Mon premier voyage au Canada. Je ne voulais pas y aller, je voulais rester à Cotonou et passer les vacances avec mon frère à jouer au foot dans le quartier. Mais mon Papa avait insisté. Il voulait m’emmener rendre visite à son ami québecois. Et l’année prochaine, ce serait au tour de mon frère. Il m’avait pris par la main, m’avait accroché au cou une sacoche qui contenait plein de documents et mon passeport puis allez, hop, dans l’avion!

Après avoir avalé, mâché, toussé, bref fait tout ce que Papa me conseillait pour me déboucher mes oreilles à chaque fois que l’avion changeait d’altitude, nous avons atterri. J’étais fâché et fatigué. L’aéroport était le plus grand bâtiment que j’avais vu de toute ma vie.
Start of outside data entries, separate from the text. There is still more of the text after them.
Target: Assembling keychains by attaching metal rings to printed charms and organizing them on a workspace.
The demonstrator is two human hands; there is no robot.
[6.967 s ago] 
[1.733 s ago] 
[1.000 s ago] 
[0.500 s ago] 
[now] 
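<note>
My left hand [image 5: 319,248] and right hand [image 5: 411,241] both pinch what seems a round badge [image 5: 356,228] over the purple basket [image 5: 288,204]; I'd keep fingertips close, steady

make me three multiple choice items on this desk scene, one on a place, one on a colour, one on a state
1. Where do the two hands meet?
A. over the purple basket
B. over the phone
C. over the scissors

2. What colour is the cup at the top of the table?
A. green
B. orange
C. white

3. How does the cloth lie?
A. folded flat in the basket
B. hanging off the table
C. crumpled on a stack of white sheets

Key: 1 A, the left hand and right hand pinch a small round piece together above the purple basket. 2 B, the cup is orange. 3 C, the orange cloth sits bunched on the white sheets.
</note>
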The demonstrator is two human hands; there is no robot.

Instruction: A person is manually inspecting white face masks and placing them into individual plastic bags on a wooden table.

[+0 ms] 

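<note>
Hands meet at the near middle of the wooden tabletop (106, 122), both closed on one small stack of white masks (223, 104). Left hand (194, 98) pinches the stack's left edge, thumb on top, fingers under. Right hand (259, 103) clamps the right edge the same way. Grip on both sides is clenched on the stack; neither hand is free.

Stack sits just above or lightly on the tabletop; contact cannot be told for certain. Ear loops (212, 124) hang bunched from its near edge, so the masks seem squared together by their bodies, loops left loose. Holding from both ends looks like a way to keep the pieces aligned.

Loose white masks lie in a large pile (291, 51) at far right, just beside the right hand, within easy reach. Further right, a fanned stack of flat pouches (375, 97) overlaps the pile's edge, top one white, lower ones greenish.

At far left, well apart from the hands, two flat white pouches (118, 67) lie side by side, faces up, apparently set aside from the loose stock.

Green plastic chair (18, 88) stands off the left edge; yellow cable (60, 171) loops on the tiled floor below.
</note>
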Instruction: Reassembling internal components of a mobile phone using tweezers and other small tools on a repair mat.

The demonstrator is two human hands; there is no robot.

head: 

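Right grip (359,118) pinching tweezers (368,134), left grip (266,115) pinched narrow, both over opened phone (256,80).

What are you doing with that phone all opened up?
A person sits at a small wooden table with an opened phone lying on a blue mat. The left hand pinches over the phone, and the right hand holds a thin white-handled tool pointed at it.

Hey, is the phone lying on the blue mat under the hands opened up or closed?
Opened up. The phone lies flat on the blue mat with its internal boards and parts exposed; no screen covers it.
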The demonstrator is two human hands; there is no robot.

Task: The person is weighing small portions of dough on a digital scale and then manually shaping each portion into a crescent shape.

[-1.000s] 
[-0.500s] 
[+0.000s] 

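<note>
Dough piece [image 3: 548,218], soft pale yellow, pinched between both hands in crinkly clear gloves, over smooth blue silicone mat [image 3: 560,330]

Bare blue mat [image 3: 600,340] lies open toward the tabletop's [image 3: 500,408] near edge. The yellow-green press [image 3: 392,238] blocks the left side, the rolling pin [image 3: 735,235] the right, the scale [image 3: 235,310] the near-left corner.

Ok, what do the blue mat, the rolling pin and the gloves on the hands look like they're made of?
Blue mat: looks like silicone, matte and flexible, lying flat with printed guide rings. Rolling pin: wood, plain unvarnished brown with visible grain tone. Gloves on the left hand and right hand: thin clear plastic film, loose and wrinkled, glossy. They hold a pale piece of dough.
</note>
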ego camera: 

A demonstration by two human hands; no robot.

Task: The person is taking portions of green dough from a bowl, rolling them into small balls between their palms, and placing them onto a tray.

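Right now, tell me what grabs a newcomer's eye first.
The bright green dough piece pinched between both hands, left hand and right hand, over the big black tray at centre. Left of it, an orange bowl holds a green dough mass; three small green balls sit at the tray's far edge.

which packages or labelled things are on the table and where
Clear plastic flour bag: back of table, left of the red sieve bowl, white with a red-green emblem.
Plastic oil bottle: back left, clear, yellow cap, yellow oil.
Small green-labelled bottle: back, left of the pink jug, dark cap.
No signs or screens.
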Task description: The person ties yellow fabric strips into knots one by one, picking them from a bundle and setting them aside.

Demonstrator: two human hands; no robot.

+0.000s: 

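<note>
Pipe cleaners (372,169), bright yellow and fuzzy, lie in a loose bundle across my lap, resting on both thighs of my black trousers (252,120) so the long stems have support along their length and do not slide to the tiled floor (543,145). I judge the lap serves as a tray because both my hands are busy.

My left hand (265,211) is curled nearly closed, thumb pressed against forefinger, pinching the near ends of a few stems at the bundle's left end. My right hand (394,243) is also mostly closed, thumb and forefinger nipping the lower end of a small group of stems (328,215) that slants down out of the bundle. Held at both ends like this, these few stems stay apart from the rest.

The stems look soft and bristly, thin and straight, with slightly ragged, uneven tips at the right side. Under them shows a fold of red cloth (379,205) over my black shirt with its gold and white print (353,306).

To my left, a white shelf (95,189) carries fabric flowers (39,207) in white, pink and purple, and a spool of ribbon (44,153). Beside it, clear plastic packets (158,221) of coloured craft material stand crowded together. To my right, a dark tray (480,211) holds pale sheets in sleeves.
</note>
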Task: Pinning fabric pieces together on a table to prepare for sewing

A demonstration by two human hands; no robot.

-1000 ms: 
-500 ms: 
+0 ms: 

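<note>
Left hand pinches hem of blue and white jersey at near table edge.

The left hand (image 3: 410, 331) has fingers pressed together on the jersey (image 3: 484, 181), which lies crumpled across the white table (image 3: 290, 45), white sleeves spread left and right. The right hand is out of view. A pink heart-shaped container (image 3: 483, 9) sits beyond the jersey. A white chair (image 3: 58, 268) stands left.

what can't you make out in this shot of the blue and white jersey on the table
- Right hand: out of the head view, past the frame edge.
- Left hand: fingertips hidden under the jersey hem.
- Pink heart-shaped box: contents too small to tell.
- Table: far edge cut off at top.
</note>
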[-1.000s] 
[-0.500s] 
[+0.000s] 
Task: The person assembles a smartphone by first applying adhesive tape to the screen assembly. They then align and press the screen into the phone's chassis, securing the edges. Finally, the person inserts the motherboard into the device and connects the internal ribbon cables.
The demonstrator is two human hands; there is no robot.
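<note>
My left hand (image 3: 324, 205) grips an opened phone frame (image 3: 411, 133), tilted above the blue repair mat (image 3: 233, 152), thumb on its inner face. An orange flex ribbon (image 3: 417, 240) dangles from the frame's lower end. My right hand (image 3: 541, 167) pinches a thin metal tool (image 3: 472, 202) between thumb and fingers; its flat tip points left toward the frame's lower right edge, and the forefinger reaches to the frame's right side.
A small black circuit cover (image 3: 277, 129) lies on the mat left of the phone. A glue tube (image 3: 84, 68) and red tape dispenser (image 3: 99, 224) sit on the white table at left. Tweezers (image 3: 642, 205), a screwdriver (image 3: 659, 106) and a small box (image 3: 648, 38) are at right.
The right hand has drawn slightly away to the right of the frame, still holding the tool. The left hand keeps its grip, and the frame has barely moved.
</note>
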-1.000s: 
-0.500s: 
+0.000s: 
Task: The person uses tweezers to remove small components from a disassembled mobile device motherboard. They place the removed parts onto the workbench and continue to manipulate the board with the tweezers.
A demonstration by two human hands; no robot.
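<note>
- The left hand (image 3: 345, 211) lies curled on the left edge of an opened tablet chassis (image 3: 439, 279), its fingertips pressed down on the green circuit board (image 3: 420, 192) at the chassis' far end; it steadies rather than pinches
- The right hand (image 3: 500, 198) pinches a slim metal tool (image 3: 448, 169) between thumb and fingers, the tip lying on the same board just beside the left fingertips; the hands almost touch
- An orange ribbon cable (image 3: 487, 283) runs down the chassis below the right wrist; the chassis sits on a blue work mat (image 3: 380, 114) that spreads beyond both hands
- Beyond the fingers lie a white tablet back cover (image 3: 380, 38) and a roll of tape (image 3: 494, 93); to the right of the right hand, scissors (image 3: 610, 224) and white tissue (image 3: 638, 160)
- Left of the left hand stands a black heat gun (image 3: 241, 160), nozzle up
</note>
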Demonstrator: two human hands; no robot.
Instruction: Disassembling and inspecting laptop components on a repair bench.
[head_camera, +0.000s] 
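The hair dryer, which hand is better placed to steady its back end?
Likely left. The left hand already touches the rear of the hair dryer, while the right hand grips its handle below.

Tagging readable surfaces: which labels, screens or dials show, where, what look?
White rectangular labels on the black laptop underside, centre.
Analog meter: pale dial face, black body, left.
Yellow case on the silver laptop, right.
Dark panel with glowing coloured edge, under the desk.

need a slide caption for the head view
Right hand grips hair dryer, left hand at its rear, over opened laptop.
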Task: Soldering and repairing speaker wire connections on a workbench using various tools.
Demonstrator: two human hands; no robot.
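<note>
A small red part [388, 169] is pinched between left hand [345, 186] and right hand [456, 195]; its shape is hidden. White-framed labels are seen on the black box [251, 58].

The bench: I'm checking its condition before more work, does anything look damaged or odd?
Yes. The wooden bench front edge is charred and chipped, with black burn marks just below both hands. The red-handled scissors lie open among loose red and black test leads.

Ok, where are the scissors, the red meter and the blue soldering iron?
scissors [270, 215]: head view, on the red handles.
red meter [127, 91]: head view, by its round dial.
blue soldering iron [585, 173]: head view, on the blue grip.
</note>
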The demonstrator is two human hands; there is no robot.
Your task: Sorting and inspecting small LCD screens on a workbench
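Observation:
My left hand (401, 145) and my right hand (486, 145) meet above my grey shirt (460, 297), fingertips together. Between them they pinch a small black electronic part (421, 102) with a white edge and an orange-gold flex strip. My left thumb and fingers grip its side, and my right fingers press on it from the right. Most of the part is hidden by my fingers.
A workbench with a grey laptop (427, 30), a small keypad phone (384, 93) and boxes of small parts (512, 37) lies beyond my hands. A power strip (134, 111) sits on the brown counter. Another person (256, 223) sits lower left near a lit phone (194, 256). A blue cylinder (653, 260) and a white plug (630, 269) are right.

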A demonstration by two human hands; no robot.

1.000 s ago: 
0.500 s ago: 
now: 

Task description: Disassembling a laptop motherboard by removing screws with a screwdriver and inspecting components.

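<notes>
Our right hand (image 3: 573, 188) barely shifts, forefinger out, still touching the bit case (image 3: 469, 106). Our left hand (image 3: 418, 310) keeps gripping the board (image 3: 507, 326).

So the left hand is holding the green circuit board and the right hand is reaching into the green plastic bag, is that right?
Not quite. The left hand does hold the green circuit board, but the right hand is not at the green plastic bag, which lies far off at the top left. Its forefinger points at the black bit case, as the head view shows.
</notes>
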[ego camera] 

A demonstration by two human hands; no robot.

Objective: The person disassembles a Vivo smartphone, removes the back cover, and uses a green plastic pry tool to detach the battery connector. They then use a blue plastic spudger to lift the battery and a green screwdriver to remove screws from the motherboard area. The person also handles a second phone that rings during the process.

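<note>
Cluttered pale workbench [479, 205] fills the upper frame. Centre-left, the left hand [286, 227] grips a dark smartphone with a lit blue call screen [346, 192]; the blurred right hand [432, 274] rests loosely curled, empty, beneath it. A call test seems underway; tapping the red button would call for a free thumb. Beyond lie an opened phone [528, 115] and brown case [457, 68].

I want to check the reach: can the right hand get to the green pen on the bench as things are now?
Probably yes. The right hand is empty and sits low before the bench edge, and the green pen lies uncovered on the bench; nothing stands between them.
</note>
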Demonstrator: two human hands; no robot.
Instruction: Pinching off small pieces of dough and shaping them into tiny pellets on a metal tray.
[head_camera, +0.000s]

Le plafond était tout en haut avec de grosses ampoules à l’intérieur. A cause de la climatisation dont je n’avais pas l’habitude, je me suis mis à éternuer. J’étais content d’éternuer parce qu’ainsi, mon papa verrait qu’il avait eu tort de me forcer à venir, puisque je tombais malade. J’espérais que ma toux s’aggraverait et que je passerais toutes les vacances aux lit avec de la fièvre. A mon premier pas sur l’escalier roulant j’ai trébuché et me suis étalé sur le sol. Mon papa m’a regardé avec un sourire. Il n’avait pas l’air de s’en vouloir du tout !

Ensuite, nous avons rencontré Thomas, son ami blanc avec un long nez. Il parlait français et pourtant je ne comprenais rien à ce qu’il disait. Son accent était très bizarre. Il m’a donné des chocolats “Smarties”. C’était tellement bon ! J’espère qu’il ne m’a pas vu me lécher les doigts une fois que le chocolat était fini. Nous sommes rentrés dans sa voiture et pendant qu’on allait chez lui j’ai regardé les route s’étendre à l’infini. Tout était si bien entretenu. C’était comme si plein d’hommes étaient passé la veille au soir et avaient balayé tout le sable qui aurait dû se trouver sur les voies. J’ai quand même eu le mal de voiture parce qu’ici tout le monde roulait si vite ! J’ai essayé de vomir dans la voiture mais ca n’a pas marché.

Au bout d’une éternité, nous sommes arrives chez Thomas. Il habitait à l’intérieur d’un immeuble. J’ai commencé à tousser d’un air essoufflé en montant escaliers. Il fallait que je prépare ma maladie fictive. Tout marchait bien jusqu’à ce que la femme de Thomas ouvre la porte. A côté d’elle, dans l’entrée j’ai vu Aurélie, la fille de Thomas. J’ai vu ses long cheveux noirs, ses yeux clairs, son sourire radiant. Wow ! Mon papa m’a secoué par l’épaule en me disant “Tu toussais, tu es en train de tomber malade ?”. J’ai répondu avec toute la vigueur que j’ai pu “ Non, non, je vais très bien, très, très, très bien!” Ah, je ne regrettais plus ni mon frère, ni les parties de foot. Ce qui se trouvait devant moi était bien plus intéressant. Non, c’était décidé, je ne voulais plus tomber malade.